No tengo duda de que juega un papel fundamental. En este sentido, no hay mas que mirar al Centro Nacional de Biotecnología el que los grupos de los Dres. Luis Enjuanes y Mariano Esteban, dos virólogos de prestigio internacionalmente reconocido, están trabajando en el desarrollo de vacunas con aproximaciones propias, basadas en un conocimiento generado durante años de investigación con virus. 

 

La mejor reflexión posible de administraciones, científicos y sociedad en la era Post-CoVid-19 es aumentar las inversiones en I+D+i. ¿Qué le pediría a nuestra clase política?

Visión, mucha más visión de futuro, menos cortoplacista y con el convencimiento de que el progreso científico es la revolución de futuro que garantiza la sostenibilidad del estado de bienestar. El conocimiento científico que generamos hoy, es el pilar de la tecnología y bienestar del futuro. Los planes nacionales de I+D+i han de ser más ambiciosos y mejor dotados económicamente. Nuestro sistema está financiando proyectos a 3 años con un promedio 150-200 mil euros; proyectos similares en otros países tendrían dotaciones presupuestarias de 2 a 4 veces superiores. Y se están quedando proyectos muy buenos sin financiar. Tenemos también que hacer un esfuerzo en retener el talento que formamos, y atraer talento a nuestros centros de investigación. Sin duda se necesitaría un pacto de todos los partidos políticos para apoyar un Plan Nacional de I+D+i sólido, protegido de los cambios políticos, y con una financiación estable a largo plazo. Seguramente es un sueño, pero es el mensaje que me gustaría trasmitir. Y como hemos visto, el apoyo a nuestro sustrato científico es mucho más económico, que la búsqueda desesperada soluciones científicotecnológicas para salvar emergencias sobrevenidas. 

 

Por cierto, no le he preguntado por la escisión Ciencia-Universidad.

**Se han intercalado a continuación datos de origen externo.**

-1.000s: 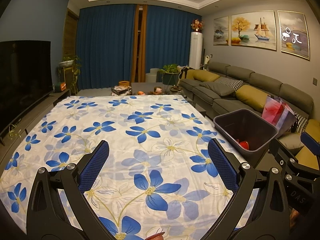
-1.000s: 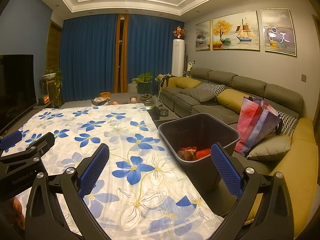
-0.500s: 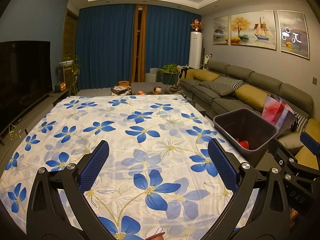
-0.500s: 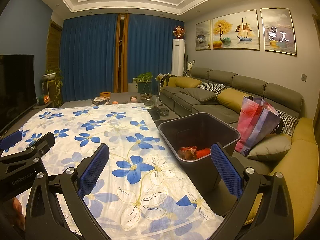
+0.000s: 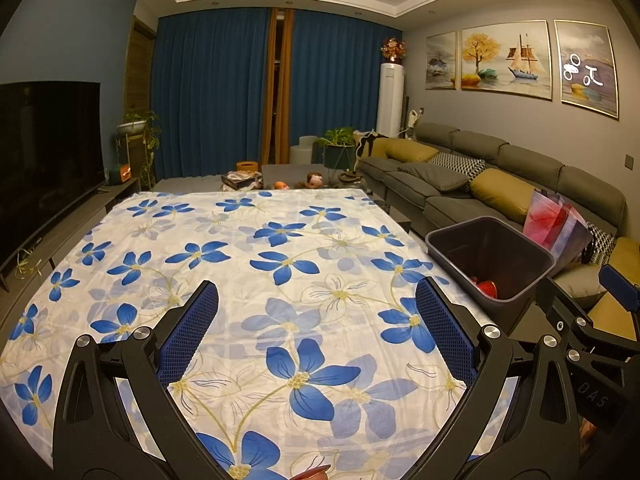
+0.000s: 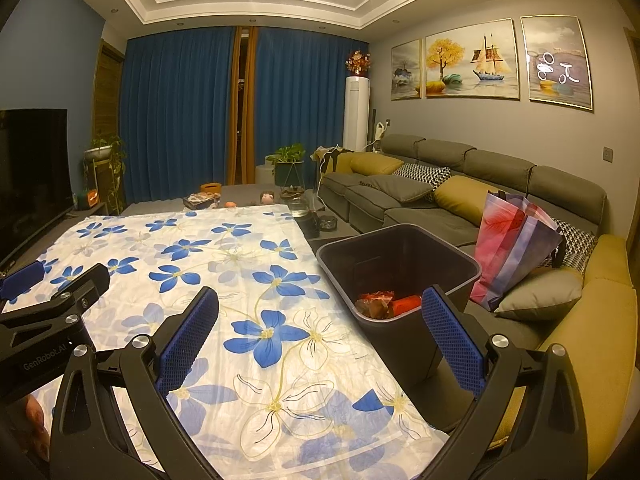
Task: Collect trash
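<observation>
A dark grey trash bin (image 6: 448,246) stands beside the table's right edge, with red and brown trash (image 6: 386,304) at its bottom. It also shows in the left wrist view (image 5: 532,254), with a red piece (image 5: 486,288) inside. My left gripper (image 5: 318,304) is open and empty above the flowered tablecloth (image 5: 240,264). My right gripper (image 6: 320,316) is open and empty, over the table's right edge next to the bin. No loose trash shows on the tablecloth (image 6: 200,264).
A grey and yellow sofa (image 6: 440,196) runs along the right wall, with a colourful bag (image 6: 516,240) leaning on it behind the bin. A television (image 5: 44,148) stands at the left. Plants, toys and boxes (image 5: 280,180) sit beyond the table's far end.
</observation>
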Action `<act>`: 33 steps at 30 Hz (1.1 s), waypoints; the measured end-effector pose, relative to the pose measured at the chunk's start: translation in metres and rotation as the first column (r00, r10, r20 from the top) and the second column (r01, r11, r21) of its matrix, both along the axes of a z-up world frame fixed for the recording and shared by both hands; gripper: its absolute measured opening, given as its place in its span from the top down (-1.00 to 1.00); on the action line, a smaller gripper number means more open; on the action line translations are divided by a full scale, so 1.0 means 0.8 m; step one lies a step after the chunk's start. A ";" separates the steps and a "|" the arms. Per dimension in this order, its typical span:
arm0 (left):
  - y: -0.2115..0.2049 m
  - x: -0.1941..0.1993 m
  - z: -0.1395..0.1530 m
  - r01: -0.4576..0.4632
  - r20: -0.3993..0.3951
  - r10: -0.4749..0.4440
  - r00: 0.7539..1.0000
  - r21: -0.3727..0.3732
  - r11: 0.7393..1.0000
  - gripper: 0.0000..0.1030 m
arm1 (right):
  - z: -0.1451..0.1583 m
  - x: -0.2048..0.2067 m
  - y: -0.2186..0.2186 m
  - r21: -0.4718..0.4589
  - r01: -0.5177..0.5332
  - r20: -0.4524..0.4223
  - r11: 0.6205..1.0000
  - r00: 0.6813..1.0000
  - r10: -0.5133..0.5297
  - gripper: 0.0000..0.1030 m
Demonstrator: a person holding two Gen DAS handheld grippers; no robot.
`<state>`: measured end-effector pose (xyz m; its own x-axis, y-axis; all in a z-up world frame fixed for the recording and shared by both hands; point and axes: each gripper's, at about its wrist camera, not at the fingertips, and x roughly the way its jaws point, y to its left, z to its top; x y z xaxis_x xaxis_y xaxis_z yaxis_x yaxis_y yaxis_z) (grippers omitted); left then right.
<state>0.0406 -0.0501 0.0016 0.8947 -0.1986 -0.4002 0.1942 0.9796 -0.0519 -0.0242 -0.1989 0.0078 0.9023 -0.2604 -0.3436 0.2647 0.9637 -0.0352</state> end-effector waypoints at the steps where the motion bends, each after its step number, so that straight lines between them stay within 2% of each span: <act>1: 0.000 0.000 0.000 0.000 -0.001 0.000 1.000 0.000 1.000 -0.89 | 0.000 0.000 0.000 0.000 0.000 0.000 1.000 1.000 0.000 -0.90; 33: 0.000 0.001 0.000 0.000 0.000 0.000 1.000 0.001 1.000 -0.89 | -0.008 -0.001 0.001 0.005 -0.001 -0.005 1.000 1.000 0.001 -0.90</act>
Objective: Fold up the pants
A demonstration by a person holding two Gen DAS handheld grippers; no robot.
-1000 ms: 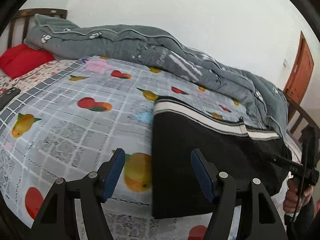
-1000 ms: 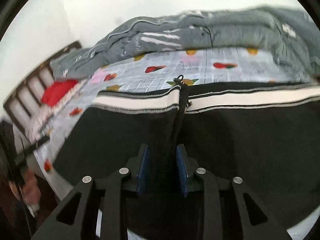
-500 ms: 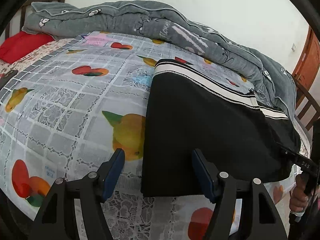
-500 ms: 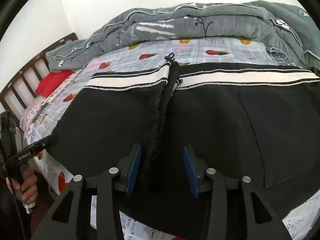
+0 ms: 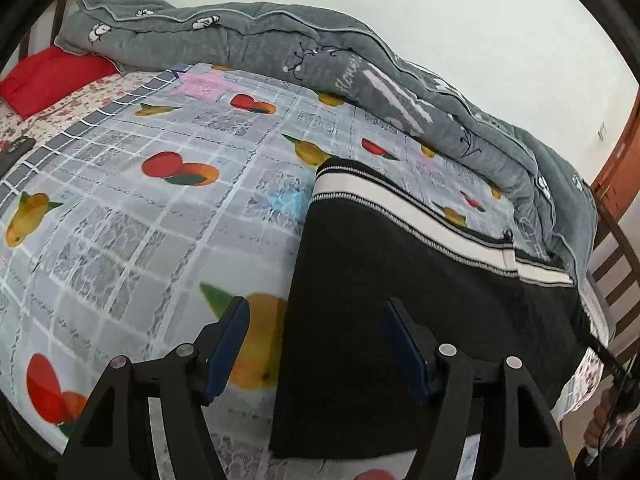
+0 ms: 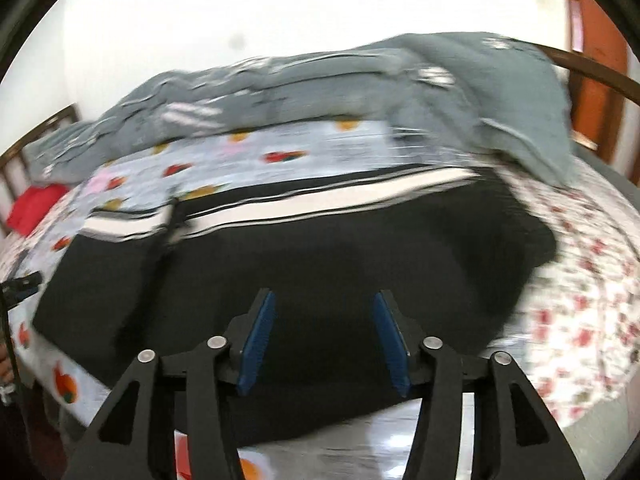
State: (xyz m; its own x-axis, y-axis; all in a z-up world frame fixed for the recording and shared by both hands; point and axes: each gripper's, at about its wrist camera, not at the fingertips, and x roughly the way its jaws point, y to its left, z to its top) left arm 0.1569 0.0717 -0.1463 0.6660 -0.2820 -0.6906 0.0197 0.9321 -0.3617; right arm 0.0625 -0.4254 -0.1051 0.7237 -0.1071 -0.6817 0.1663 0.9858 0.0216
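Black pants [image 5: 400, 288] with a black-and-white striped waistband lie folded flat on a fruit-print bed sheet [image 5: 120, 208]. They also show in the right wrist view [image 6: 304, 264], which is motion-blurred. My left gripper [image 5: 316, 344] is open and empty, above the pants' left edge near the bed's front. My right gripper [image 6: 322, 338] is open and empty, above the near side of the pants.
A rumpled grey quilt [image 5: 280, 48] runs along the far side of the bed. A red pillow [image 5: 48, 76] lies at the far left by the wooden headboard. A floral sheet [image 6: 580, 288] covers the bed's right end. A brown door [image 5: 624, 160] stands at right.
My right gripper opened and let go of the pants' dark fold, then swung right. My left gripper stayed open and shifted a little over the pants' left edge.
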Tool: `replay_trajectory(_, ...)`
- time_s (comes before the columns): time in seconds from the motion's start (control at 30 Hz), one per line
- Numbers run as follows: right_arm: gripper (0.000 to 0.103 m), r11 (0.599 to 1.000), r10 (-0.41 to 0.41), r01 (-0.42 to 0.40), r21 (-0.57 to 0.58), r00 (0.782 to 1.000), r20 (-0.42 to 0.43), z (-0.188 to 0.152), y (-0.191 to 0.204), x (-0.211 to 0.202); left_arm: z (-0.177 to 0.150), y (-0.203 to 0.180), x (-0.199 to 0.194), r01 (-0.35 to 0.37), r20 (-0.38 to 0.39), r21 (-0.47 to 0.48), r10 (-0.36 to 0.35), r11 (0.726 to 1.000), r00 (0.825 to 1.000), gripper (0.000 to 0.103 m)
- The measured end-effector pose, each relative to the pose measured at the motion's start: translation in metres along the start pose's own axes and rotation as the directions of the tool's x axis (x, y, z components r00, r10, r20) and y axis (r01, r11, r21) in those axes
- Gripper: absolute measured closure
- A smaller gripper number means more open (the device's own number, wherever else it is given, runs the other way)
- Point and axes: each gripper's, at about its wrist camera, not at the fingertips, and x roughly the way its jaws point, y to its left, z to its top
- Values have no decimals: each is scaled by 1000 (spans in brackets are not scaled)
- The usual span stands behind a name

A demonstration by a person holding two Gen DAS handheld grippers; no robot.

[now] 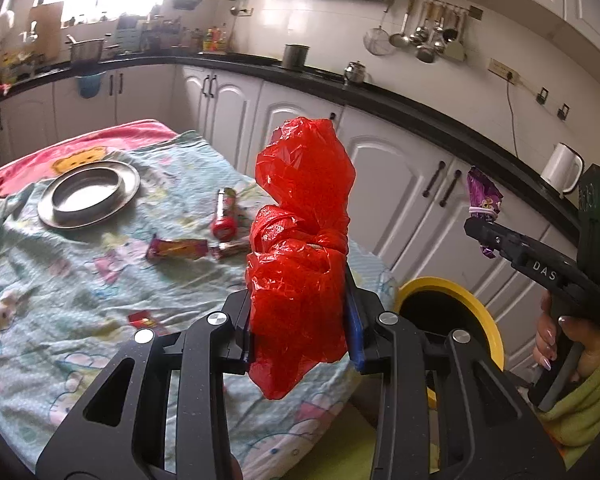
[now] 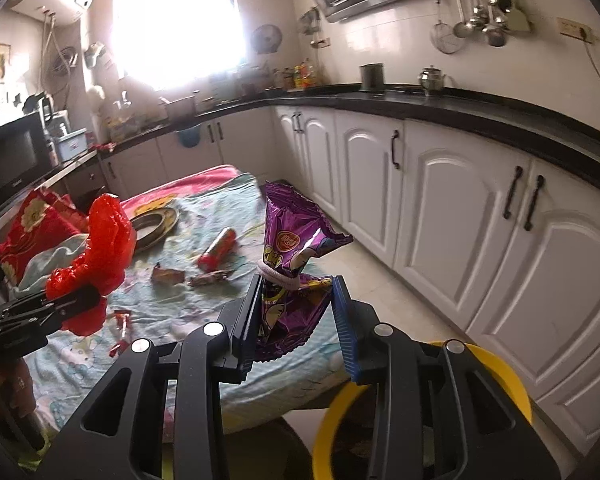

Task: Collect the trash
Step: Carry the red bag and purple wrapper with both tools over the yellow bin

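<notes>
The left gripper (image 1: 300,312) squeezes a crinkly red plastic bag (image 1: 300,248). The right gripper (image 2: 296,320) squeezes a purple snack bag (image 2: 296,248) tied with a white band. Both hang over the near edge of the table cloth (image 1: 80,280). A yellow bin (image 1: 480,312) sits just right of it. Farther off lie wrappers (image 1: 176,249), a red tube (image 1: 225,216) and a metal plate (image 1: 88,194).
</notes>
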Motion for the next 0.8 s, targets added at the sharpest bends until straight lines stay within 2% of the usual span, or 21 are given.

Pues todavía me pregunto si era necesaria esta división y sigo sin comprender la justificación de esta decisión. En mi opinión, es una medida política que no se sustenta en una necesidad real y no tengo claro que papel va a jugar ese el Ministerio de Universidades. Supongo que el Ministro lo debe tener claro. No estaría de más ofrecerle este portal para que nos lo explicara. 

 

 

No hay científico o investigador que no haya dicho una sola vez “Debemos generar conocimiento para aplicarlo a la sociedad”. ¿Por qué parece que no funciona este mantra?

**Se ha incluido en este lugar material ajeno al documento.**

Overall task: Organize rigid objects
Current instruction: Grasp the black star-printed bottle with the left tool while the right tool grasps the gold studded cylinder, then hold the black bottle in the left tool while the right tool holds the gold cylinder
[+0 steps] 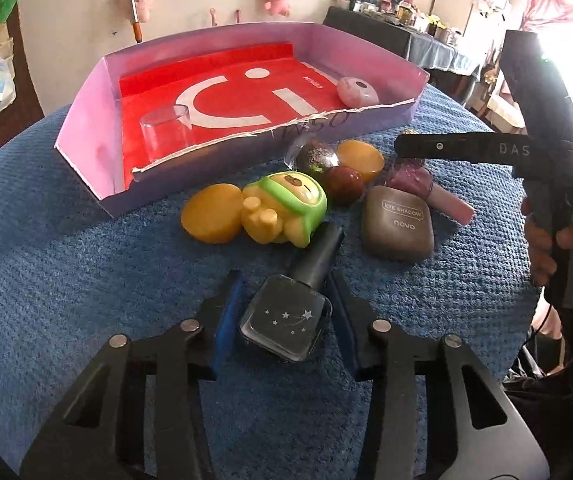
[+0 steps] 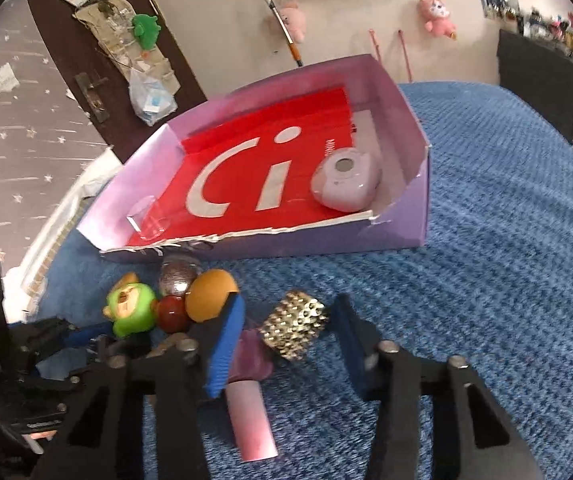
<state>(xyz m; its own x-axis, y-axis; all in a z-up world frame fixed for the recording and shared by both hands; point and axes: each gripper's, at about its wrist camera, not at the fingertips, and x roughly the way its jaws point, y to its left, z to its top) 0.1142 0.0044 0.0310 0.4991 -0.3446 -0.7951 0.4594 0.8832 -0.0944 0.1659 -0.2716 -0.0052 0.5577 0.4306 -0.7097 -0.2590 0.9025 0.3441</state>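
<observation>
We see a blue cloth (image 1: 86,264) on the table with a purple box (image 1: 86,136) at the back. The box has a red bag (image 1: 246,80) lying flat on its floor. A clear cup (image 1: 164,130) sits in the box's near left corner, and a pale pink round case (image 1: 357,90) sits at its right end.

In front of the box lies a little heap: a yellow toy with a green hood (image 1: 286,208), two yellow half shells (image 1: 212,212), a dark red ball (image 1: 344,184), a glittery ball (image 1: 314,156), and a grey eye shadow case (image 1: 400,222).

Our left gripper (image 1: 282,304) has its jaws drawn in around a dark nail polish bottle (image 1: 286,320) lying on the cloth. The blue pads sit on both sides of the bottle, but we cannot tell if they press it.

Our right gripper (image 2: 290,332) has its jaws around a gold studded thing (image 2: 294,324) on top of a pink bottle (image 2: 252,404). A gap shows on the right side, so it is not pinched.
</observation>
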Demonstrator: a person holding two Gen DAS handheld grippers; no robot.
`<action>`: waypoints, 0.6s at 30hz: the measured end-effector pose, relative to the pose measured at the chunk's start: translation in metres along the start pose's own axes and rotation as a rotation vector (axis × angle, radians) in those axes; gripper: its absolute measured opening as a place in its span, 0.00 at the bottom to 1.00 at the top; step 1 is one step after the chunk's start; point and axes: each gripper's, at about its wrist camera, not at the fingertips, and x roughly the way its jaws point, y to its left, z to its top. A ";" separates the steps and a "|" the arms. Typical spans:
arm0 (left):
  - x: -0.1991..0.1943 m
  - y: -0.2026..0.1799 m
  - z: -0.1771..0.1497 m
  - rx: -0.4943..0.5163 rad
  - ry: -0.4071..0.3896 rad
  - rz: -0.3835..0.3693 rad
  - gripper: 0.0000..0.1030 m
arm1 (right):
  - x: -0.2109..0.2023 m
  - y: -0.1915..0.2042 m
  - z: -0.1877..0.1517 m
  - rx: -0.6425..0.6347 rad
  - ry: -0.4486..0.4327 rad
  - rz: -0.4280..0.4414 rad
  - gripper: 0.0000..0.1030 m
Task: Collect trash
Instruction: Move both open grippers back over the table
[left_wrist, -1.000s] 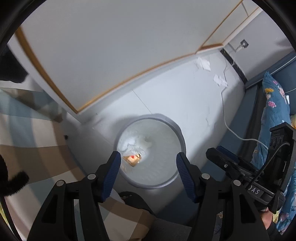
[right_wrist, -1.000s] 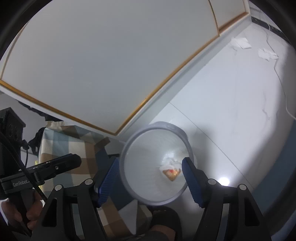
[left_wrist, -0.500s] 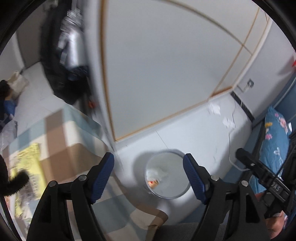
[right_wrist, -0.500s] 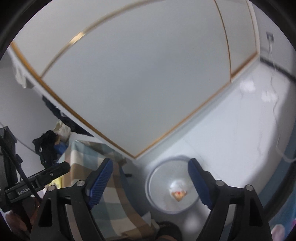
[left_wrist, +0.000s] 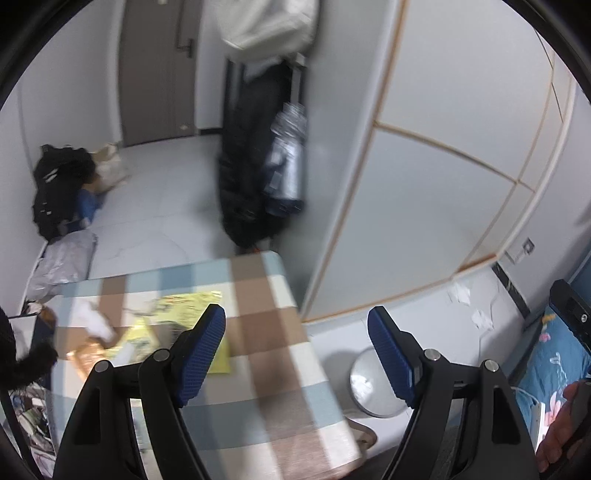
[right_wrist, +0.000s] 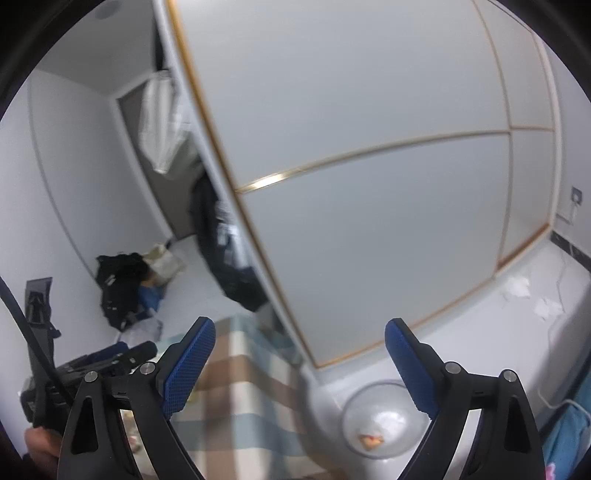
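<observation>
Both sets of fingers stand spread wide with nothing between them: the left gripper (left_wrist: 295, 347) hangs above the checked desk (left_wrist: 280, 332), the right gripper (right_wrist: 299, 358) over the desk's far edge and the floor (right_wrist: 517, 332) beside it.

Going from large to small, the desk carries the trash that remains: a yellow wrapper (left_wrist: 177, 314) lies flat just ahead of and to the left of the left fingers (left_wrist: 201, 350), its long axis running roughly across the view, with a crumpled white tissue (left_wrist: 92, 321) and a brown packet (left_wrist: 85, 350) further left. The left gripper is clearly the nearer one to all three; the right wrist view shows only the desk's cloth. The round bin (right_wrist: 380, 421) sits on the floor to the right of the desk, holding a white wad and a small orange scrap (right_wrist: 371, 439). Two scraps of paper (left_wrist: 476, 310) lie on the floor well apart, near the wall.

Compared with a second ago, when both cameras looked straight down into the bin, both have swung up and leftward, so the bin is now small and low in each view and the desk's litter has come into the left view.
</observation>
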 end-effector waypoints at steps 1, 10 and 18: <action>-0.006 0.005 0.001 -0.007 -0.011 0.010 0.80 | -0.002 0.011 0.000 -0.010 -0.008 0.014 0.92; -0.051 0.071 -0.007 -0.077 -0.125 0.128 0.83 | 0.009 0.096 -0.019 -0.090 -0.006 0.133 0.93; -0.053 0.124 -0.024 -0.135 -0.119 0.188 0.83 | 0.022 0.154 -0.043 -0.159 0.044 0.226 0.93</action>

Bueno, yo creo que este mensaje está ya comenzando a funcionar, no hay más que ver el número de acciones de emprendimiento que se están realizando a nivel nacional, así como un incremento creciente por parte de inversores en el impulso de proyectos innovadores. Obviamente, todavía nos falta camino que andar para alcanzar el nivel de otros países con mayor trayectoria traslacional y de emprendimiento, pero hemos comprendido que el excelente conocimiento que se genera en nuestros centros de investigación tiene un alto valor económico y social. Como dice Ikuro Nonaka, un economista japonés, en “una economía donde la única certeza es la incertidumbre, la única fuente que todavía proporciona ventaja competitiva es el conocimiento”. No obstante, el conocimiento per se no cura, lo que cura son los productos y servicios derivados de dicho conocimiento. Y la transformación del conocimiento en tangibles de valor y utilidad requiere que, a parte de formar científicos de excelencia, también les dotemos de formación emprendedora. La educación es otro pilar fundamental para poder potenciar la transferencia y traslación del conocimiento científico. 

 

Esta crisis nos hará abrir los ojos para poder corregir aquellas desviaciones que han sido endémicas. Por ejemplo, la fuga de talento ¿Qué otros cambios vislumbra en materia de Ciencia e Investigación?

Te veo muy optimista. Por naturaleza también lo soy y creo que habrá un antes y después de esta emergencia sanitaria, pero creo que la habrá a nivel social. Veo que la sociedad es la que ha entendido el valor de la ciencia como eje esencial para tener una sanidad sólida y con recursos para paliar crisis como la Covid-19 y las que puedan venir en el futuro. Sin embargo, tengo la duda de si nuestros representantes políticos han aprendido algo de lo que ha sucedido.